→ **ASSIGNMENT**
Restate the whole listing below word for word and keep the images out.
[DATA SECTION]
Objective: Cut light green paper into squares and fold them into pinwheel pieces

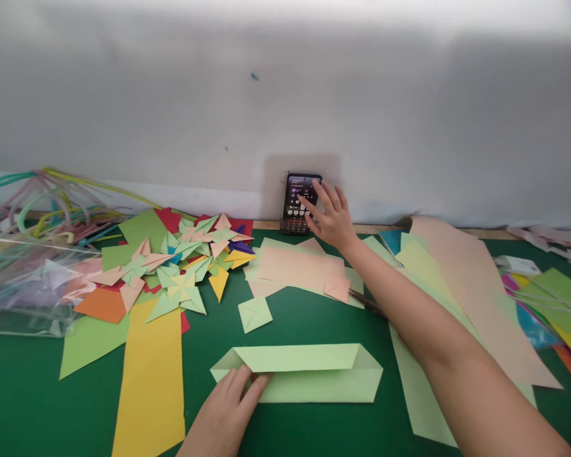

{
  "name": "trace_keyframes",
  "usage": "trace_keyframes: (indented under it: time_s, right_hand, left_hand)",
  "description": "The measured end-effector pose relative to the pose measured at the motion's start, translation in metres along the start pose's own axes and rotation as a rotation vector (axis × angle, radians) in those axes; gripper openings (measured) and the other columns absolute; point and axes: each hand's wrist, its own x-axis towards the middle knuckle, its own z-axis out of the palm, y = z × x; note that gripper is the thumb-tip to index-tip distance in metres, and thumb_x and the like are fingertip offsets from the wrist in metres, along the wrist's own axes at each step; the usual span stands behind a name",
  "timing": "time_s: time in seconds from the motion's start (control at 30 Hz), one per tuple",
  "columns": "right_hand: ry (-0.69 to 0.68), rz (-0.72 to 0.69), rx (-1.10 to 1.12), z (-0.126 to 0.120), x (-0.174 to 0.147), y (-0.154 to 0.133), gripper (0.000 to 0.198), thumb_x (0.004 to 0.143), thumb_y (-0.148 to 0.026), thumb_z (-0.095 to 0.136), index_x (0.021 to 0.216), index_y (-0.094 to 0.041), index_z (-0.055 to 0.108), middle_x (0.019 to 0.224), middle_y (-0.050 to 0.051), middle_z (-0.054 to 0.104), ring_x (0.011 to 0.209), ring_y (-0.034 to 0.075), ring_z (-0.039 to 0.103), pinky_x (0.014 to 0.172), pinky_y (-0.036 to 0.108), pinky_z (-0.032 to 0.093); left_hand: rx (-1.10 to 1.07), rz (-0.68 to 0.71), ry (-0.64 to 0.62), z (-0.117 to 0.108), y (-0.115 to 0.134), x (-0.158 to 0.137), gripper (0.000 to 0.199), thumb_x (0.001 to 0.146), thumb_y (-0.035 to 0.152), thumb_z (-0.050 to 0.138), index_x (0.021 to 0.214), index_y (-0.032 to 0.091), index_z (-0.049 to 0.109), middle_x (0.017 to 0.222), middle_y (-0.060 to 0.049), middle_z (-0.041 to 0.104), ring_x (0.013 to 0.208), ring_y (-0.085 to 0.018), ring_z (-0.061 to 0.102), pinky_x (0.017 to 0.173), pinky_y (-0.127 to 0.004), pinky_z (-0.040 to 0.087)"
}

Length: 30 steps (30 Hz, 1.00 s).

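Note:
A light green sheet of folded paper lies on the table in front of me, its corners turned in and its upper edge folded down. My left hand is closed at its left part, with the fingertips partly hidden by the flap. My right hand reaches across to a smartphone that leans upright against the wall. Its fingers are spread over the lit screen, and I cannot tell which of them touch it. A small folded green square rests between the phone and the folded sheet.
Several folded paper stars are heaped at the left, beside a yellow paper strip and a clear plastic bag. Peach paper sheets lie below the phone. Scissors are partly under my right arm. More large sheets cover the right side.

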Motion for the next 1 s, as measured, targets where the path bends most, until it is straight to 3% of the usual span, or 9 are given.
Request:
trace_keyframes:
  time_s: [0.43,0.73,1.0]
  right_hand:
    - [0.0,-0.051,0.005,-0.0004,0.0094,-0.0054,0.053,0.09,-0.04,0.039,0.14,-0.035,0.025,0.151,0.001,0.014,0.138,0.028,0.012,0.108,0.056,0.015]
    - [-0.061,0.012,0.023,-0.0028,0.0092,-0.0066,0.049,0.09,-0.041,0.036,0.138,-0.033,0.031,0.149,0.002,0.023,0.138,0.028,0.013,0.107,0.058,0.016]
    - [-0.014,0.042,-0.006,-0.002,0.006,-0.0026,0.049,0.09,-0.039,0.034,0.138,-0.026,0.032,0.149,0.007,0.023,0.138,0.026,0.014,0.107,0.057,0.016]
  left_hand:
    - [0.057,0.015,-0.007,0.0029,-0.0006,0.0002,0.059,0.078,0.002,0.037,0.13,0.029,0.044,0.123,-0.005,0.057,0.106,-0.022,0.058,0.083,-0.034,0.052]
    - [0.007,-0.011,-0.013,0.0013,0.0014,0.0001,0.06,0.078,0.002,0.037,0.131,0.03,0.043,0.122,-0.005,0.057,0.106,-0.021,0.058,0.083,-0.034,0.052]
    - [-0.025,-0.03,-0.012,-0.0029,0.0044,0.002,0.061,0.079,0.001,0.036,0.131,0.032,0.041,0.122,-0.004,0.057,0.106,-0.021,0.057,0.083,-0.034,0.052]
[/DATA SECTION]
→ **RESPONSE BELOW**
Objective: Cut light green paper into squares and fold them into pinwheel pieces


{
  "name": "trace_keyframes",
  "usage": "trace_keyframes: (indented under it: time_s, right_hand, left_hand)",
  "description": "The measured end-effector pose relative to the pose measured at the motion's start, translation in metres along the start pose's own axes and rotation as a rotation vector (axis × angle, radians) in those axes; gripper openings (measured) and the other columns absolute; point and axes: each hand's wrist, its own x-axis towards the middle knuckle, its own z-axis out of the palm, y = z × x; note that gripper is the thumb-tip to index-tip distance in metres, and thumb_x and the like are fingertip offsets from the wrist in metres, along the wrist's own axes at each step; the usual span stands behind a name",
  "timing": "time_s: time in seconds from the motion's start (control at 30 Hz), one per tuple",
  "columns": "right_hand: ry (-0.69 to 0.68), rz (-0.72 to 0.69), rx (-1.10 to 1.12), z (-0.126 to 0.120), x (-0.174 to 0.147), y (-0.154 to 0.133), gripper (0.000 to 0.198), thumb_x (0.004 to 0.143), thumb_y (-0.148 to 0.026), thumb_z (-0.095 to 0.136), index_x (0.021 to 0.216), index_y (-0.094 to 0.041), index_z (-0.055 to 0.108), middle_x (0.019 to 0.224), middle_y (-0.050 to 0.051), middle_z (-0.054 to 0.104), ring_x (0.011 to 0.209), ring_y (-0.034 to 0.075), ring_z (-0.039 to 0.103), pinky_x (0.014 to 0.172), pinky_y (-0.036 to 0.108), pinky_z (-0.032 to 0.093); left_hand: rx (-1.10 to 1.07), rz (-0.68 to 0.71), ry (-0.64 to 0.62), z (-0.117 to 0.108), y (-0.115 to 0.134), x (-0.158 to 0.137), gripper (0.000 to 0.199), thumb_x (0.001 to 0.146), thumb_y (-0.035 to 0.152), thumb_z (-0.050 to 0.138), index_x (0.021 to 0.214), index_y (-0.032 to 0.091), index_z (-0.049 to 0.109), middle_x (0.017 to 0.222), middle_y (-0.060 to 0.049), middle_z (-0.041 to 0.104), ring_x (0.013 to 0.208), ring_y (-0.085 to 0.018), ring_z (-0.061 to 0.102), pinky_x (0.017 to 0.173), pinky_y (-0.127 to 0.004), pinky_z (-0.040 to 0.087)"
}

Length: 30 steps (30 Hz, 1.00 s).

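Note:
A light green sheet of folded paper lies on the table in front of me, its corners turned in and its upper edge folded down. My left hand is closed at its left part, with the fingertips partly hidden by the flap. My right hand reaches across to a smartphone that leans upright against the wall. Its fingers are spread over the lit screen, and I cannot tell which of them touch it. A small folded green square rests between the phone and the folded sheet.
Several folded paper stars are heaped at the left, beside a yellow paper strip and a clear plastic bag. Peach paper sheets lie below the phone. Scissors are partly under my right arm. More large sheets cover the right side.
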
Motion for the next 1 s, as measured, targets where the path bends most, until it is straight to 3% of the usual span, or 9 are given.
Request:
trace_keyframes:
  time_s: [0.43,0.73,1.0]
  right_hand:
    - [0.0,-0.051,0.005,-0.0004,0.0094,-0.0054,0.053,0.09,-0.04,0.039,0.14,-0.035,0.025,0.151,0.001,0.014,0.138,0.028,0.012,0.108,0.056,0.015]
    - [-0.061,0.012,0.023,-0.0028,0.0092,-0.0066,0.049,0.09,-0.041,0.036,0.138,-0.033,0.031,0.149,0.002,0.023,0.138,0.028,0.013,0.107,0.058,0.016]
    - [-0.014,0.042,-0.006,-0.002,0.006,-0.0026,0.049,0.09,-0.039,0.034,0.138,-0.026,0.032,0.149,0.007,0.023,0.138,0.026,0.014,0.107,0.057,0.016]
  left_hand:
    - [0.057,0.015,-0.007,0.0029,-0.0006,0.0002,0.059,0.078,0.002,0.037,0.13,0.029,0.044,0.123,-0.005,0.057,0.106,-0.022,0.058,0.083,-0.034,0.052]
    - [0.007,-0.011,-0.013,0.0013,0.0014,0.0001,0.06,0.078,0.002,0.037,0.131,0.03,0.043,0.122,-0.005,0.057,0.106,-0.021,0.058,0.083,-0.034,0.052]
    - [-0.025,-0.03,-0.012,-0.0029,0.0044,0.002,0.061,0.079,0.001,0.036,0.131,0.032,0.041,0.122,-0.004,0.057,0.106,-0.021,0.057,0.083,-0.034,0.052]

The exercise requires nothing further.